Becketts Text entstammt ursprünglich einem
Notizbuch aus den Jahren 1953/54, das auch eine Vorstufe seines berühmten
Theaterstücks „Fin de partie“ (Endspiel) enthält. Den unbetitelten
Prosatext, der mit den Worten „Il est tête nue ...“ beginnt, hat Beckett
ursprünglich auf Französisch geschrieben, dann selbst ins Englische
übersetzt und später in einigen Sammlungen veröffentlicht, die als
„Foirades“ oder „Fizzles“ betitelt sind. Im Jahr 1978 hat der
Suhrkamp-Verlag „Er ist barhäuptig, barfüßig“ in der Sammlung „Um abermals
zu enden und anderes Durchgefallenes“ erstmals auf Deutsch publiziert. Die
Übersetzung von Elmar Tophoven hat auch Marggraf für sein Buch verwendet.

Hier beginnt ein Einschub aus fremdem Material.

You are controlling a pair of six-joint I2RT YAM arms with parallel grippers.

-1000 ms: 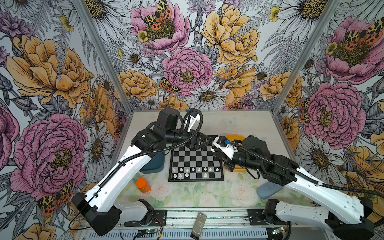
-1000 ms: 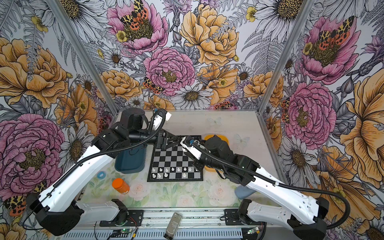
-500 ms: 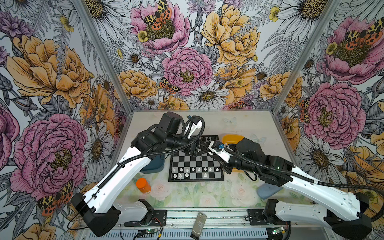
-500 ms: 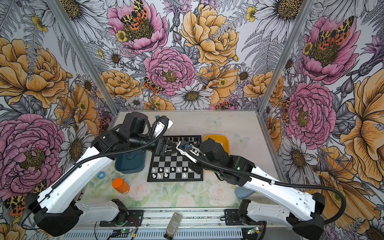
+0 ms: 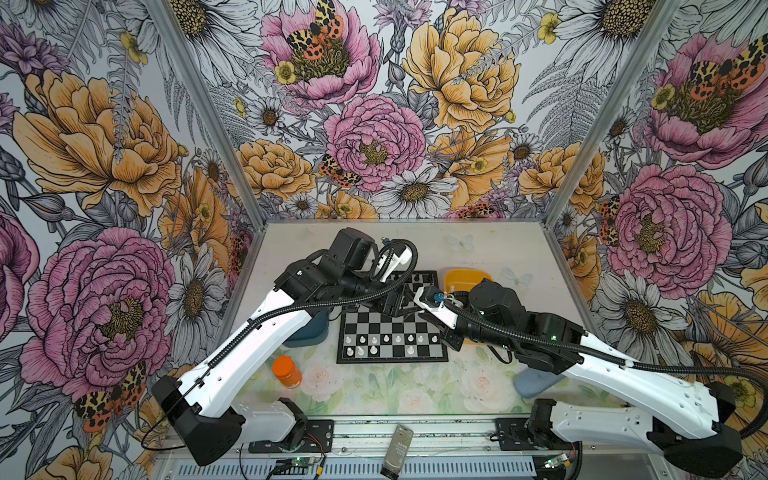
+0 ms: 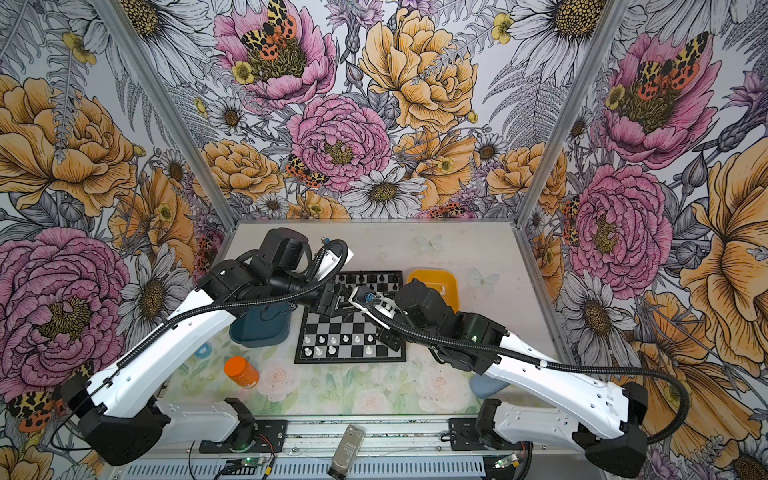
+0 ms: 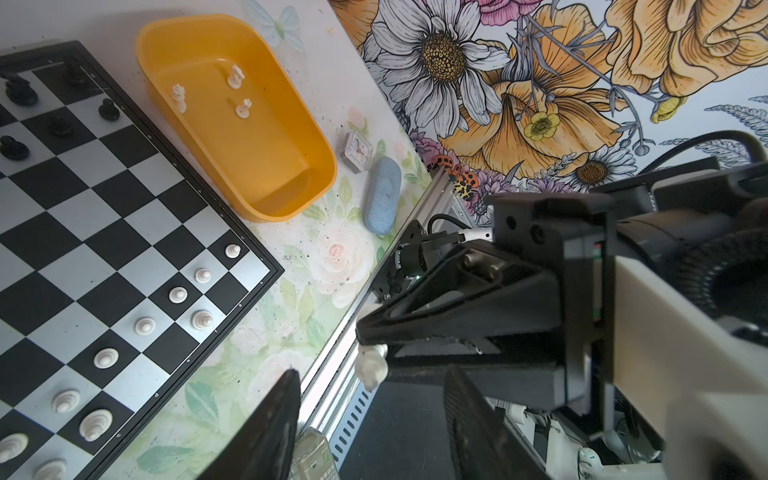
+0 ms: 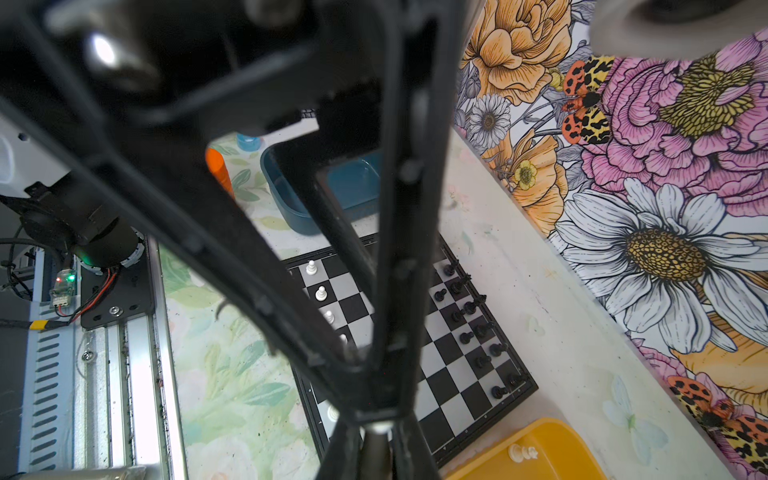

Beckett beschreibt hier, wie ein namenloser
Protagonist durch eine seltsame, abstrakte Landschaft geht, durch von engen
Wänden gesäumte Gänge, über Steigungen und Gefälle. Immer wieder muß er sich
für Abzweigungen entscheiden, deren Ziel er nicht kennt. Finster ist diese
an einer Stelle als „Gewölbe“ bezeichnete Umgebung – das „von Zeit zu Zeit“
einstrahlende Licht vermag der Protagonist nicht wahrzunehmen, weil er nicht
geschafft hat, „zu beharren in seinen Bemühungen, das Dunkel zu
durchdringen“. Es liegt nahe, das Geschehen als Seelenreise zu deuten, doch
zugleich hebt Beckett die Körperlichkeit des Protagonisten hervor: „Er ist
barhäuptig, barfüßig, trägt ein Trikot und eine zu kurze, enge Hose, seine
Hände haben es ihm immer wieder gesagt und seine Füße, einander abtastend
und sich an den Unterschenkeln reibend, längs der Waden und Schienbeine“,
heißt es schon im ersten Satz, später wird der Blick auf den „große(n)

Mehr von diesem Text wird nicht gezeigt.